[EXERCISE INSTRUCTIONS]
Here are some records; copy every line that holds the word "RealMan".
··· DATA SECTION
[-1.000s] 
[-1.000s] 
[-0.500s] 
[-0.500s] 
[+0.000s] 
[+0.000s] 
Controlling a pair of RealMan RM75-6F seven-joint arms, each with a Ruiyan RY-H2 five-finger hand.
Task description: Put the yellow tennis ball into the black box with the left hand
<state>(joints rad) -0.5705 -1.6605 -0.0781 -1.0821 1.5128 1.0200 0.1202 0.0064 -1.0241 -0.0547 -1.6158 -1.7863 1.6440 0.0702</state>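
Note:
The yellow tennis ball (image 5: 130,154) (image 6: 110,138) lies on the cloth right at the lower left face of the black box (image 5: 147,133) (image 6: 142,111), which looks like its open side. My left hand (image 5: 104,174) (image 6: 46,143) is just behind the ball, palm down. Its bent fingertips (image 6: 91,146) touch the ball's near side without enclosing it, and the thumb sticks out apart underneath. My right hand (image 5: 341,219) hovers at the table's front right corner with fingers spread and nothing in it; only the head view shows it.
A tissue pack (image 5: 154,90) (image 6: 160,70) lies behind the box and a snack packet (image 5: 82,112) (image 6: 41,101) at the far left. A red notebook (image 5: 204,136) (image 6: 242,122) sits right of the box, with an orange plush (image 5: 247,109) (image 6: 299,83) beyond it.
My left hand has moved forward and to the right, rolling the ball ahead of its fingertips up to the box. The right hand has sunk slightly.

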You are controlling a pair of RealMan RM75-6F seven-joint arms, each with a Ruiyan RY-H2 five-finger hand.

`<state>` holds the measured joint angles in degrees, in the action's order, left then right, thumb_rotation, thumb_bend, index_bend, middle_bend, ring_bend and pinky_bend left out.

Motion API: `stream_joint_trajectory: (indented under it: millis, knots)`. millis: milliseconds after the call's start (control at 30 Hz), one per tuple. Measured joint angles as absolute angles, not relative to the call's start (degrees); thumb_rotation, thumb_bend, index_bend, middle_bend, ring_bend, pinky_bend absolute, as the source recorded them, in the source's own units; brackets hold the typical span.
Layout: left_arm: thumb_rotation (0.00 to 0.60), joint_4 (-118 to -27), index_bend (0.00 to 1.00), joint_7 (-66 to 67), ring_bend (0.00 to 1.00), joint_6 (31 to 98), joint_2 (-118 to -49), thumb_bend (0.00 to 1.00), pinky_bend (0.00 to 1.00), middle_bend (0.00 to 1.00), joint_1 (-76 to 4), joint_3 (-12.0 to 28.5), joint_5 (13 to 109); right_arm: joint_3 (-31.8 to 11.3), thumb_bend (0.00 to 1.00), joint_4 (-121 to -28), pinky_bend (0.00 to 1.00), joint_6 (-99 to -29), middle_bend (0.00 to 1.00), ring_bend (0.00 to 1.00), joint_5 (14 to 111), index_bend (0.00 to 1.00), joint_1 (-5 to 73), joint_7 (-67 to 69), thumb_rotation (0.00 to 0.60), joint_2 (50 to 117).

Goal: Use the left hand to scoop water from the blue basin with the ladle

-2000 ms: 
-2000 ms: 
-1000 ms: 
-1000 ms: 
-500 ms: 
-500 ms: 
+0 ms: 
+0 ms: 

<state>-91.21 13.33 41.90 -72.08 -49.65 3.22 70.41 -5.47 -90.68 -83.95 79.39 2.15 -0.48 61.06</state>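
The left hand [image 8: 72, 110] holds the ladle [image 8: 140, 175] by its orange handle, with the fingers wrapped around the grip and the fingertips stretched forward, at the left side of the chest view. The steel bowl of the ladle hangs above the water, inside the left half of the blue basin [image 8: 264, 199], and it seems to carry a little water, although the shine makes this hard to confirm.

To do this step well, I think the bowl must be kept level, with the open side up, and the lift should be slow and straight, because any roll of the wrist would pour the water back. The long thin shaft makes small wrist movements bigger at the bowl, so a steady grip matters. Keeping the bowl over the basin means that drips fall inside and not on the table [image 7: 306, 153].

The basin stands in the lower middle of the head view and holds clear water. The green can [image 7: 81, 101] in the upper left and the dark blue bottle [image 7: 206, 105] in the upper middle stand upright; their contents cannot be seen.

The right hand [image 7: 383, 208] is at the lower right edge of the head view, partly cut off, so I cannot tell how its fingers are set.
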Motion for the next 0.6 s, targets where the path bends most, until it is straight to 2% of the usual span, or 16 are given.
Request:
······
[EXERCISE RESULT]
Controlling a pair of RealMan RM75-6F seven-joint arms, each with a Ruiyan RY-H2 five-finger hand.
You are controlling a pair of RealMan RM75-6F seven-joint arms, each with a Ruiyan RY-H2 five-finger hand.

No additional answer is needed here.